§ Required work: Here is a listing. Repeat it exactly and in its entirety.
::: Dataset content :::
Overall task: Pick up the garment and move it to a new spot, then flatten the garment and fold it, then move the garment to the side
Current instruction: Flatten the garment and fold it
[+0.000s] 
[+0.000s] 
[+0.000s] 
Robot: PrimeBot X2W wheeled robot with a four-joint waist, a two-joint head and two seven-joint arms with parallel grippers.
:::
§ Task result:
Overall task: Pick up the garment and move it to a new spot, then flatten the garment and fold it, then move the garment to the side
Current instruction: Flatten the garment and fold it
[+0.000s] 
[+0.000s] 
[+0.000s] 
Robot: PrimeBot X2W wheeled robot with a four-joint waist, a two-joint head and two seven-joint arms with parallel grippers.

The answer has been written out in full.